Source data
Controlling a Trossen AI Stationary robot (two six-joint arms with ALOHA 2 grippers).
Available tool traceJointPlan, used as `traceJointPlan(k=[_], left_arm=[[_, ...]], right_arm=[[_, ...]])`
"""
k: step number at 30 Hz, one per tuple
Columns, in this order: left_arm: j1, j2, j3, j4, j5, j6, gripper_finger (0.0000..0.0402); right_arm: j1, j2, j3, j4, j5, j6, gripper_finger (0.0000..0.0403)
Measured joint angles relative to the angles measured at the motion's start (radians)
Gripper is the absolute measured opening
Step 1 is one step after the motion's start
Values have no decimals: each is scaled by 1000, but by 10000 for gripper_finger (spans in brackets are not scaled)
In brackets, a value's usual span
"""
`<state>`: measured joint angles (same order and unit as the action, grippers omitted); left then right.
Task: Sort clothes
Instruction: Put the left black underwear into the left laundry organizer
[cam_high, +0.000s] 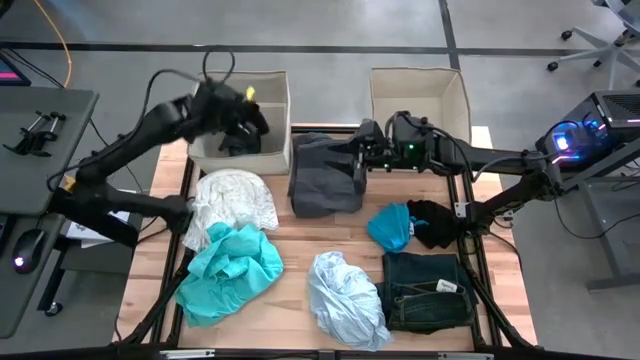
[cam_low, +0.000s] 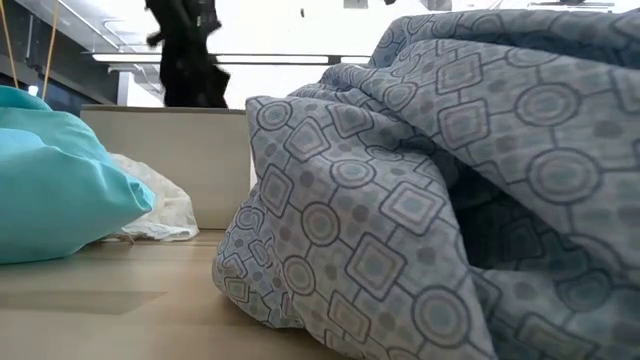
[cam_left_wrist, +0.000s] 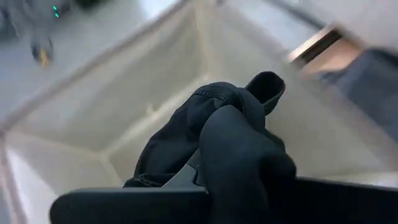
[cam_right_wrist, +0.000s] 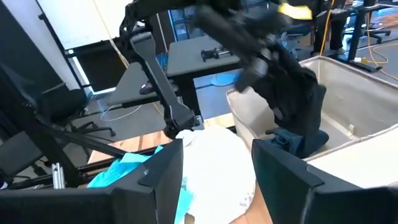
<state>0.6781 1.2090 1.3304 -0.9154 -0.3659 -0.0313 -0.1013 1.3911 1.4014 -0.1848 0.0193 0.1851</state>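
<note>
Black garment (cam_high: 240, 140) (dangling) in left tool (cam_high: 243, 118) above bin (cam_high: 275, 85).

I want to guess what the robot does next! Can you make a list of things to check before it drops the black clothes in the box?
1. Left gripper shut on the black garment: ok.
2. Garment hanging over the left bin, not the table: ok.
3. Left bin has room: ok, its pale walls and floor show in the left wrist view.
4. Right gripper out of the way: ok, it is open over the grey garment, apart from the left bin.
5. Garment free of the bin's rim: cannot tell.
6. Other clothes still waiting: ok, the white garment and teal garment lie on the table.
</note>
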Motion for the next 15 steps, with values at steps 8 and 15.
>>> traceJointPlan(k=[8,15], left_arm=[[289,278,-86,3,154,32,9],[358,448,-68,-3,205,47,91]], right_arm=[[0,0,0,-38,0,53,181],[8,0,0,-101,-7,122,181]])
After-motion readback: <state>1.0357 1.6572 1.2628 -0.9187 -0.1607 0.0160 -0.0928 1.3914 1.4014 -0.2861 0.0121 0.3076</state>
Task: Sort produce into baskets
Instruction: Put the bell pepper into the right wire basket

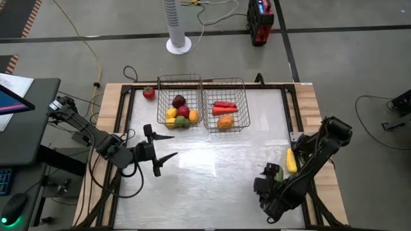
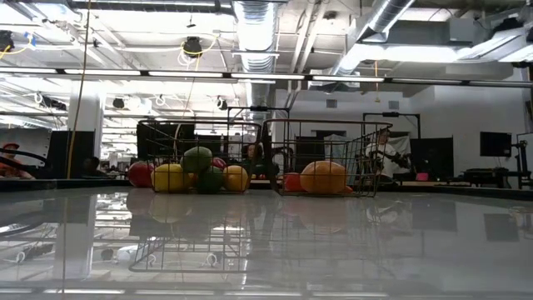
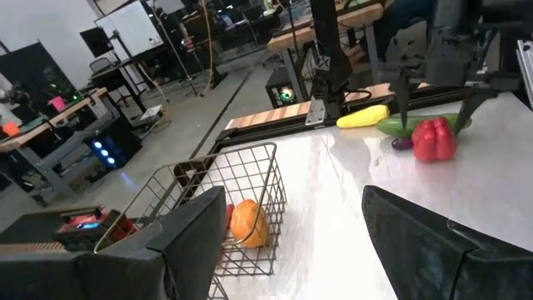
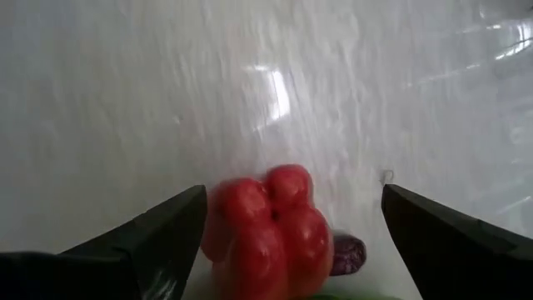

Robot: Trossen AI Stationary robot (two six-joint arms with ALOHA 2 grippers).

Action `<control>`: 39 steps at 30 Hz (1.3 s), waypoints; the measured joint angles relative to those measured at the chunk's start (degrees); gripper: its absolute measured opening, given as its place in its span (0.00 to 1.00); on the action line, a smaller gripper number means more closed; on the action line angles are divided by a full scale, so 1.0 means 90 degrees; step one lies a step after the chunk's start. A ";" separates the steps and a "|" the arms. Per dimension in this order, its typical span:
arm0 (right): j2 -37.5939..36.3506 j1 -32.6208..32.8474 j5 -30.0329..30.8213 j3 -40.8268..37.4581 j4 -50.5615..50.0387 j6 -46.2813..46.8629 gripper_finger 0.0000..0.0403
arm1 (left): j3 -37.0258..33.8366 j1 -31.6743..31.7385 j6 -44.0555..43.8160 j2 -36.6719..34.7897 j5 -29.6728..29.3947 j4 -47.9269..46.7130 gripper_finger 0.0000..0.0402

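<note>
Right wrist view: right end effector [image 4: 287, 242] wide open, straddling red pepper [image 4: 271, 233] on tabletop [image 4: 166, 100], gripping nothing. Left end effector [image 1: 168, 146] open, empty, near baskets [image 1: 179, 102].

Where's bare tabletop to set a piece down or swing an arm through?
Free: the wide stretch between the left gripper and right gripper, in front of the two baskets. Crowded: the right edge, where the red pepper, yellow piece and green piece cluster.
</note>
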 joint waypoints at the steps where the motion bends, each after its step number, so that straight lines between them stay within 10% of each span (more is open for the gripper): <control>1: -0.0002 0.0025 0.0000 -0.0104 0.0161 0.0001 0.96 | 0.0000 0.0002 -0.0004 0.0000 -0.0002 -0.0028 0.67; 19: -0.0103 -0.0240 -0.0337 -0.0688 0.0623 -0.0298 0.69 | 0.0000 0.0000 -0.0032 0.0002 -0.0002 -0.0068 0.67; 31: -0.0989 -0.1942 0.2945 0.0376 0.1381 -0.2735 0.73 | 0.0000 0.0000 -0.0053 0.0002 -0.0151 -0.0103 0.67; 39: -0.1346 -0.3670 0.3335 0.0371 0.1992 -0.4140 0.74 | 0.0000 0.0000 -0.0063 0.0002 -0.0148 -0.0160 0.67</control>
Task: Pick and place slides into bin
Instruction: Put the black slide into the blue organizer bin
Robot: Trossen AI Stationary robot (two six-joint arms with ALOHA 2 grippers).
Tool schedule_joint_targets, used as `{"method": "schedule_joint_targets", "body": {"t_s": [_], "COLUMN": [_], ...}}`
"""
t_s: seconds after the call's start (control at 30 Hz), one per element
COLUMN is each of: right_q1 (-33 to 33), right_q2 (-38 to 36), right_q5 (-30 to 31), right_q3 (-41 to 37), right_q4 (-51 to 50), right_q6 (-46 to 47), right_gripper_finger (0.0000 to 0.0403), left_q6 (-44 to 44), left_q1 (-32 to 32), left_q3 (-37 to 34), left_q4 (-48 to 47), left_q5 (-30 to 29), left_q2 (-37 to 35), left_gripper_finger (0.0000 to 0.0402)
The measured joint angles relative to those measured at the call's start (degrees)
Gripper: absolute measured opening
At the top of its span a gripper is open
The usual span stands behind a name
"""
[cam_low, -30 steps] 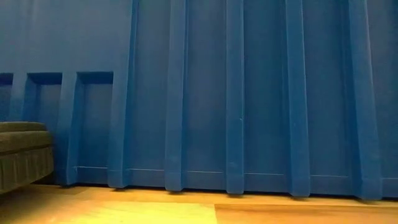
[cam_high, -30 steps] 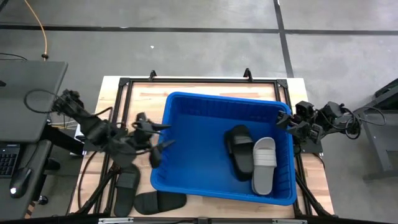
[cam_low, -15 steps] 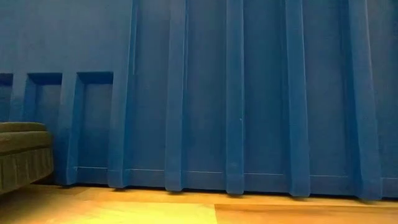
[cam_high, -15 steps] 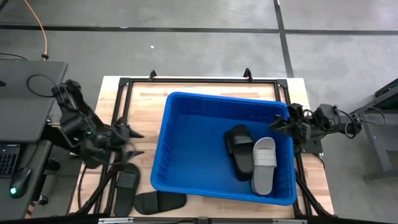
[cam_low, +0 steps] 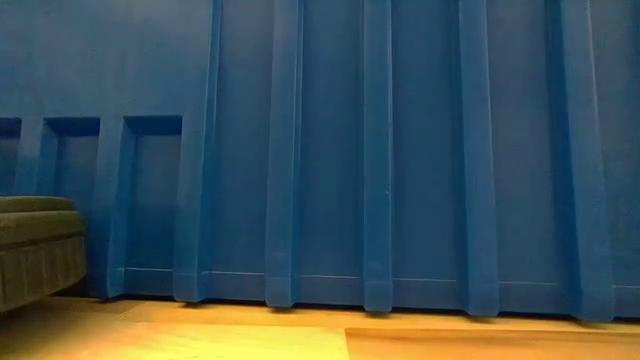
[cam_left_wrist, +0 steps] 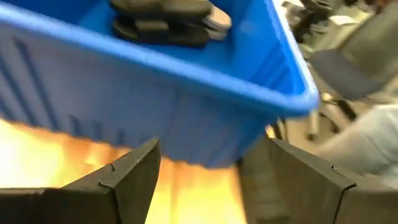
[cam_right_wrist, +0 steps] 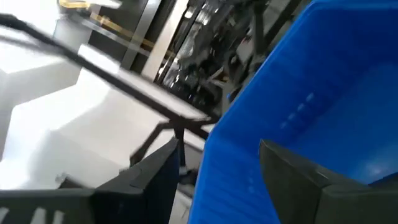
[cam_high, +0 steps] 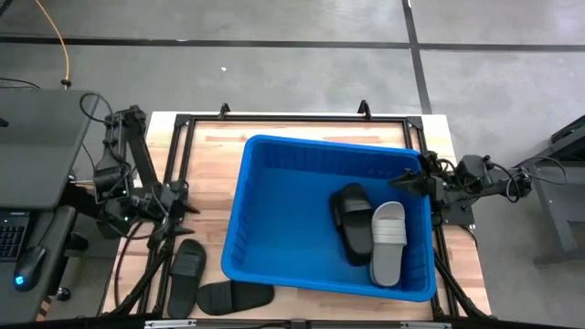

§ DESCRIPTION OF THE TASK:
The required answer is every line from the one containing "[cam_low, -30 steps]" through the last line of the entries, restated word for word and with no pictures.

§ COMPLETED EXERCISE:
[cam_low, -30 steps] 
[cam_high, -30 steps] 
[cam_low, -15 steps] 
[cam_high, -15 steps] 
[cam_low, +0 steps] 
[cam_left_wrist, +0 steps] 
[cam_right_wrist, +0 steps] 
[cam_high, +0 steps] 

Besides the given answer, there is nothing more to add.